The A&R Employment Agreement provides that Mr. Donargo’s aggregate bonus opportunity for fiscal 2020 will be $318,750 (75% of his annual base salary), of which (i) $159,375 (50% of the bonus opportunity) will be earned upon remediating the Company’s existing material weaknesses in internal control over financial reporting by September 30, 2019, completing the Company’s audit of its financial statements for the fiscal years ended June 30, 2017 and 2018 and for the fiscal year ending June 30, 2019, and filing such financial statements with the Securities and Exchange Commission in a Form 10-K (the “Audit Goal”); and (ii) $159,375 (50% of the bonus opportunity) will be earned based upon annual financial goals such as pretax income, ROIC, and strategic goals, as determined by the Compensation Committee of the Company’s Board of Directors (the “Compensation Committee”).

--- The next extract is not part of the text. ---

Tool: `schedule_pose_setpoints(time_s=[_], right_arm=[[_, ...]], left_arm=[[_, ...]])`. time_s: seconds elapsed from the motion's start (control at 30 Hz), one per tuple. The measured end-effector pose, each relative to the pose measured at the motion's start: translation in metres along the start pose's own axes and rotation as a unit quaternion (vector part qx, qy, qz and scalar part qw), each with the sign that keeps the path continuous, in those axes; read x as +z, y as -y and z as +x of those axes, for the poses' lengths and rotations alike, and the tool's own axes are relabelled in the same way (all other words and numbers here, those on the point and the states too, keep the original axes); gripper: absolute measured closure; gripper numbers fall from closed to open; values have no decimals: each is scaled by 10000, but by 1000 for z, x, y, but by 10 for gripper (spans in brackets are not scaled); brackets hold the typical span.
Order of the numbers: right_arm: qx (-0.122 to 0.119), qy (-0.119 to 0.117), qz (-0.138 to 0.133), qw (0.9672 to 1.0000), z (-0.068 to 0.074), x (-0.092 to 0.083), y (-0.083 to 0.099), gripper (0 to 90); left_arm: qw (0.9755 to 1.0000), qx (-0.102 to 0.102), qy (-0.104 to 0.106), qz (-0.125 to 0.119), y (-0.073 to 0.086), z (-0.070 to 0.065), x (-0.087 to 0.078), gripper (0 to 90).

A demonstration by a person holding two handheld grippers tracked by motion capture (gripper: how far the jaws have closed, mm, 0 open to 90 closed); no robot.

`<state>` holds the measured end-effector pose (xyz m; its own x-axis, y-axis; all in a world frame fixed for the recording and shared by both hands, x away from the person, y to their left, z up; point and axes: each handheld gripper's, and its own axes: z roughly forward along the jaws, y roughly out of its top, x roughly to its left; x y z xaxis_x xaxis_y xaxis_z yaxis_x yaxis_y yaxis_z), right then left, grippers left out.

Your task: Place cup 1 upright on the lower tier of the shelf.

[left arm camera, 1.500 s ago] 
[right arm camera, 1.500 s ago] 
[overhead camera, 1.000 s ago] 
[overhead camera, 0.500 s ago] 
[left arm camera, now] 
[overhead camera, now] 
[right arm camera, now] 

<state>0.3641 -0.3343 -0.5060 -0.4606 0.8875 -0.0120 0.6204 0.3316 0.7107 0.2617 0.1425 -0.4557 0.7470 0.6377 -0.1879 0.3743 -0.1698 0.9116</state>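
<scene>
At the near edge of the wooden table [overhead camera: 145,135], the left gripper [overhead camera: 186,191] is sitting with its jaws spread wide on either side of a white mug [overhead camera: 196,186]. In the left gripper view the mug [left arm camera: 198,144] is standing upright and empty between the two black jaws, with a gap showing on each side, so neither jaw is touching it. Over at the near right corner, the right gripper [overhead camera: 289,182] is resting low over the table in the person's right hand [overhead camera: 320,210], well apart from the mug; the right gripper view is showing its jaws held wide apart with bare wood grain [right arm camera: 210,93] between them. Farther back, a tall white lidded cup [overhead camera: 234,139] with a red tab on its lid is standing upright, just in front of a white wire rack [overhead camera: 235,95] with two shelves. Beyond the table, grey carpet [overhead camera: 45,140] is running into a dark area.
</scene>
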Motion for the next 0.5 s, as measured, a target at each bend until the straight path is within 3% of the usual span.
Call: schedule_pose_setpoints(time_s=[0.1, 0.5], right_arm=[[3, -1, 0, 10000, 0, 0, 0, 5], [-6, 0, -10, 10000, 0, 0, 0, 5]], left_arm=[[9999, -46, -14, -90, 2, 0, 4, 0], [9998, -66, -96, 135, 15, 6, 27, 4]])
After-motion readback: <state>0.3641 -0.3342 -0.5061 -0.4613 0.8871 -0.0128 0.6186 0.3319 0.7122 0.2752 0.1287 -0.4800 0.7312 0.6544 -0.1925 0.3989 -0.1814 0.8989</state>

In connection with his appointment, the Company granted Mr. Donargo stock options covering an aggregate of 400,000 shares of the Company’s common stock with an exercise price of $2.53, the publicly reported closing price on the date of the grant. The options will vest as follows: (i) 100,000 upon the Compensation Committee’s certification that the Audit Goal has been achieved; (ii) 100,000 upon the Compensation Committee’s certification that the Company’s common stock has been relisted on the New York Stock Exchange, NASDAQ, or comparable nationally recognized exchange; (iii) 66,667 on May 1, 2021; (iv) 66,667 on May 1, 2022, and (v) 66,666 on May 1, 2023.
The foregoing summary of the A&R Employment Agreement does not purport to be complete and is qualified in its entirety by reference to the full text of the A&R Employment Agreement and related Award Notice, which are filed herewith as Exhibits 10.1 and 10.2, respectively. There is no arrangement or understanding between Mr. Donargo and any other person pursuant to which Mr. Donargo was appointed Executive Vice President, Chief Accounting Officer, and Chief Financial Officer. There are no transactions in which Mr. Donargo has an interest requiring disclosure under Item 404(a) of Regulation S-K other than the A&R Employment Agreement.
Mr. Donargo succeeds Thom Albrecht as Chief Financial Officer. Effective May 1, 2019, Mr. Albrecht ceased to serve as the Company’s Chief Financial Officer and was appointed as the Company’s Chief Commercial Officer. Mr. Albrecht continues to serve as the Company’s Chief Strategy Officer. The transition from Mr. Albrecht to Mr. Donargo was not a result of any disagreement between Mr. Albrecht and the Company, its management, or the Board on any matter relating to the Company’s operations, policies, or practices.